Guarita, de Gabriella Marinho

Em Pangeia, tríptico de granito com gravação à jato de areia realizada ao vivo pelo artista e escritor Yhuri Cruz durante a temporada de três dias de sua exposição-cena Farol Fun-Fun – inspirado nas histórias de Nanã e Oxalá -, no Museu da República, em 2019. Carioca de Realengo, Yhuri foi o último ganhador do Prêmio Reynaldo Roels. Sacrifício ritual é uma fotografia da série Kalunga, de Ana Beatriz Almeida, que questiona a passista como símbolo de identidade nacional e suas negociações entre a sociedade, o corpo da mulher negra, a espiritualidade e o Carnaval. A artista, co-fundadora da plataforma de arte 01.01, foi é curadora convidada da Bienal de Glasgow 2020 e também participa do Clube de Colecionadores do MAM com a foto-performance Onira.

Em tons vibrantes, as telas super coloridas de Poética cachoeirana – trípitico, de Marcos da Matta, do recôncavo baiano, comentam seu cotidiano da região e as condições de trabalho informal e precário a qual chama de “sobrevivencialismo”. Nas telas, vemos a imagem do próprio artista vendendo queijo assado, de Priscila vendendo trufas e de um vendedor ambulante com o rosto coberto por inúmeros isopores empilhados.

Poética cachoeirana, trípitico, de Marcos da Matta

A tela Suri, do paulistano Thiago Consp, faz parte de sua pesquisa sobre a pouco estudada etnia homônima do Vale Omo, região etíope nunca colonizada ou escravizada. Consp investiga similaridades entre a etnia e população de Perus, na periferia de São Paulo, onde grupo de trabalhadores, em situação análoga a escravidão, promoveram uma greve não-violenta de sete anos realizada entre os anos de 1962 e 1969. No rastro da valorização do empretecimento brasileiro, o artista Mulambö, de 25 anos, de São Gonçalo, retrata Clementina de Jesus, carinhosamente denominada “Rainha Quelé”, para a primeira imagem de sua série Fundamento. O artista, que realizou três individuais no RJ em 2019 vem produzindo uma arte orgulhosa da estética suburbana do Rio de Janeiro, e outros de seus trabalhos também podem ser adquiridos na feira online nos estandes da galeria Portas Vilaseca e no Programa Jovens Colecionadores da galeria Aymoré.

Embalando Mateus ao som de um hardcore é a potente série em que a artista e professora da Universidade Regional do Cariri/ CE, Renata Felinto apresenta imagens de notas fiscais e extratos bancários com saldo negativo acumulados durante os primeiros anos da criação de seus dois filhos sem nenhum auxílio do progenitor.
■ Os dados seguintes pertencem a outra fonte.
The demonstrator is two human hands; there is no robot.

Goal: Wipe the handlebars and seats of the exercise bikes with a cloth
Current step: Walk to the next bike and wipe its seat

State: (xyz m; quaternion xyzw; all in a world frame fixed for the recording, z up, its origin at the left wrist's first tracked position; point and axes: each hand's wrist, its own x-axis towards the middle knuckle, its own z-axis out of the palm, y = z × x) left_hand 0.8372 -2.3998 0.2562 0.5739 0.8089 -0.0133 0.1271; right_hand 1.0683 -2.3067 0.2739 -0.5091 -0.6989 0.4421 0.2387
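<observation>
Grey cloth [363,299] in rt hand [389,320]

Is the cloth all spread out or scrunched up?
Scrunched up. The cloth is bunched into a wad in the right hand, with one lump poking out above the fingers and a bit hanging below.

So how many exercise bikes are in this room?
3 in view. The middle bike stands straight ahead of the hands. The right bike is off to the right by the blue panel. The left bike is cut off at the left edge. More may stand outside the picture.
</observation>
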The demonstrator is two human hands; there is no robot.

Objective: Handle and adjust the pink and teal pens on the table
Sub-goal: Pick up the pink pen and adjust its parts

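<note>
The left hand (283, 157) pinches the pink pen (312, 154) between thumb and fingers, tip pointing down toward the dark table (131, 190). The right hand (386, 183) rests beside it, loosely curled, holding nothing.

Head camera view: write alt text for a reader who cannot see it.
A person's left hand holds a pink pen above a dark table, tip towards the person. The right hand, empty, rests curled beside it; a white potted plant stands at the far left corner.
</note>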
Também com uma poética bastante singular e política, Micaela Cyrino usa serigrafia para imprimir a palavra SOROPOSITIVA em um delicado tecido de linho, como um mantra para mentalizar e vivenciar sua condição. A jovem artista, nasceu com HIV e é ativista pela saúde sexual e reprodutiva da população negra e HIV/Aids.

 

Soropositiva, de Micaela Cyrino

Alice – da série Alice e o chá através do espelho – Vila Autódromo/RJ é uma fotoperformance de Rafael Bqueer em sátira à personagem de Lewis Carroll, agora em versão LGBTQI+ não branca e paraense que passeia sorrateira por universos distópicos e causando estranhamento. Nesta série icônica, Alice possa em um dos principais símbolos da luta contra a política de remoções no Rio de Janeiro. Outras fotoperformances de Bqueer participam da feira online por meio do Clube de Colecionadores do MAM Rio e da C. Galeria. Há também uma escultura em ferro do renomado Melvin Edwards, artista norte americano de 83 anos, que tem ateliê no Senegal desde 2000. Boa sorte, primeiro dia, produzida em 2019, faz parte da histórica série Fragmentos Linchados, em que denuncia a violência contra as populações afro-americanas, politizando a arte abstrata com doses de realismo social.

Para além de uma responsabilidade social, adquirir obras desses artistas, não deve ser uma concessão, pois é impossível negar a qualidade desses trabalhos, que aliam investigações sociais urgentes a sofisticadas linguagens poéticas. Aos possíveis colecionadores-aliados: que novo mundo podemos construir?


Bia Morgado é pesquisadora em artes, professora e curadora independente, especializada nos escritos de Hélio Oiticica. Realiza pós-doutorado sobre “curadoria de experiências” no PPGCOM da Escola de Comunicação da UFRJ, onde leciona para a graduação. Foi visitante do Centro de Estudos Curatoriais da University of Essex, no Reino Unido, quando pesquisou nos arquivos da Whitechapel Gallery.